Segundo ele, depois de um tempo, parece que essas células vão embora, ou pelo menos o efeito é perdido. Esse é o mecanismo que se acredita atualmente que justifica a melhora do tecido — até então não tinha mais condições de se regenerar.

A pesquisa
A experiência em humanos começou a ser realizado a partir de 2005. O acompanhamento, nesse caso, é fundamental. “O protocolo exige acompanhamento de um ano. Esses pacientes recebem células tronco, fazem tomografia e ultrasonografia previamente, para excluir possibilidades de tumores”, informou o professor. Segundo ele, o eventual aparecimento de tumores é um dos principais medos de quem trabalha com esse tipo de terapia.

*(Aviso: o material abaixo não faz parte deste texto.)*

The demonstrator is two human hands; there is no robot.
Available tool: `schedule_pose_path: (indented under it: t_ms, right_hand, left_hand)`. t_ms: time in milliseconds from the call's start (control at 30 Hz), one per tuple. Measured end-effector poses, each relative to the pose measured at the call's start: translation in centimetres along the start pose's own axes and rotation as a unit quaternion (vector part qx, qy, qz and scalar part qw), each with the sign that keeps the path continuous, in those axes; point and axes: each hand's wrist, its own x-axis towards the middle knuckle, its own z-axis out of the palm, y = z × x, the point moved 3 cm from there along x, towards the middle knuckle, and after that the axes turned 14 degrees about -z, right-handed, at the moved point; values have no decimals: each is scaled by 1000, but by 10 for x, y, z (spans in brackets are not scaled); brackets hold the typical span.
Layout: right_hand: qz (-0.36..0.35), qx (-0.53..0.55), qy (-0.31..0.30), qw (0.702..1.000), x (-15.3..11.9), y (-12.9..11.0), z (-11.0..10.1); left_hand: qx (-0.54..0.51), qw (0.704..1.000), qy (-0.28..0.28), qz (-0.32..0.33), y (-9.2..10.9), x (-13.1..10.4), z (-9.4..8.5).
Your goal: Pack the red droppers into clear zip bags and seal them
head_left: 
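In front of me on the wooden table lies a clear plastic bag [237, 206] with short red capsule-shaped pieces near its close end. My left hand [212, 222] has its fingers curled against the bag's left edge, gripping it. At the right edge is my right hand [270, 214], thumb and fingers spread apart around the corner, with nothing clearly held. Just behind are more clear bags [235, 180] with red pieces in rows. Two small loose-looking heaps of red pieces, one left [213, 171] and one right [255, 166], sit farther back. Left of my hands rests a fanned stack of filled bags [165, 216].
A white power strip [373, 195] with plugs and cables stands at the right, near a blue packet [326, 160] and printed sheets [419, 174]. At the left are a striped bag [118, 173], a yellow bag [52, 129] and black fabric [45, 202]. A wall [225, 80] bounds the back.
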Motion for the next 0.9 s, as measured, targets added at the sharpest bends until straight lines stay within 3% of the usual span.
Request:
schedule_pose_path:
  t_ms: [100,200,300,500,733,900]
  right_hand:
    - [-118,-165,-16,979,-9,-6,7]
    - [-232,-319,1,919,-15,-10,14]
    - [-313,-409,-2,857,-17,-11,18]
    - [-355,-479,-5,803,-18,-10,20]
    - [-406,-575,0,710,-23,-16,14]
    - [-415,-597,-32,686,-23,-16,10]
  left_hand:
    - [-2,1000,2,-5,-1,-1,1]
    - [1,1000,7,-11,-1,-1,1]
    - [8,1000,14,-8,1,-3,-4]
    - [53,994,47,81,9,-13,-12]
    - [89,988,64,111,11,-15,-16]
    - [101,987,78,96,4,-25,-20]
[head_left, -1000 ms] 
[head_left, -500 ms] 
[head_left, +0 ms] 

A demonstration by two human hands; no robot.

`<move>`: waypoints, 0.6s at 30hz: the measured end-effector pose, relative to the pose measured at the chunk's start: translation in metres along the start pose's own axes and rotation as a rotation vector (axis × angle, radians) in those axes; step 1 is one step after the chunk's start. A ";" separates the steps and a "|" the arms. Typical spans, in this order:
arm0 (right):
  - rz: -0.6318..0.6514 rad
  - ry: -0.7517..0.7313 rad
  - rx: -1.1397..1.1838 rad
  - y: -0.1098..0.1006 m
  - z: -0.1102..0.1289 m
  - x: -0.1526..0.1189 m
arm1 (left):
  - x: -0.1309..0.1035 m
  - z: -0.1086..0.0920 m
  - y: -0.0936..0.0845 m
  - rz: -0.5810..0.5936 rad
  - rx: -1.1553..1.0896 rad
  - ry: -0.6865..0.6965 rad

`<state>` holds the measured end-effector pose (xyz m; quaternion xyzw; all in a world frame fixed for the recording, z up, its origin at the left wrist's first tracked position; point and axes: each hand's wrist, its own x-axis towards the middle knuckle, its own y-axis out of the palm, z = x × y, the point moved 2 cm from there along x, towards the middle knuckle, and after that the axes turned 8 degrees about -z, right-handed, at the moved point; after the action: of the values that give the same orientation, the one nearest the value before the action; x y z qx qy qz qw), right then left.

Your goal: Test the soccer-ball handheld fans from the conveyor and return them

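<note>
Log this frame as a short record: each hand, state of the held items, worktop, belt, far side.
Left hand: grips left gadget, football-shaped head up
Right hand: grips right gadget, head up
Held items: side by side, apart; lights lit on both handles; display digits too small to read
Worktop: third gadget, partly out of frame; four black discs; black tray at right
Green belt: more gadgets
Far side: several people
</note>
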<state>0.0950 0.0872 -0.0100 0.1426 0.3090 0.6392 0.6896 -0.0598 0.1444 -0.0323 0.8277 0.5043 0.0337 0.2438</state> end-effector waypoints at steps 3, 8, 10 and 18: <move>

Após os doze meses de acompanhamento, os pacientes novamente são submetidos aos exames, pelo mesmo motivo.

Atualmente, conforme relatou o professor, há algumas perguntas a serem respondidas. Por exemplo, se seria necessário fazer uma terapia em ciclos, semelhante a uma quimioterapia, para manter o efeito do tratamento. Essa e outras questões vão ser detalhadas no novo protocolo, que se inicia em breve, com colaboração de um grupo escocês de medicina regenerativa, referência em regeneração hepática na Europa.

A mesa redonda contou ainda com a presença de outros professores. Lea Miriam da Fonseca, Coordenadora do Programa de Pós-graduação em Radiologia da Faculdade de Medicina da UFRJ, Marcelo Morales, coordenador científico do Instituto de Biofísica Carlos Chagas Filho (IBCCF-UFRJ) e Rosalia Mendez-Otero, vice-diretora do IBCCF.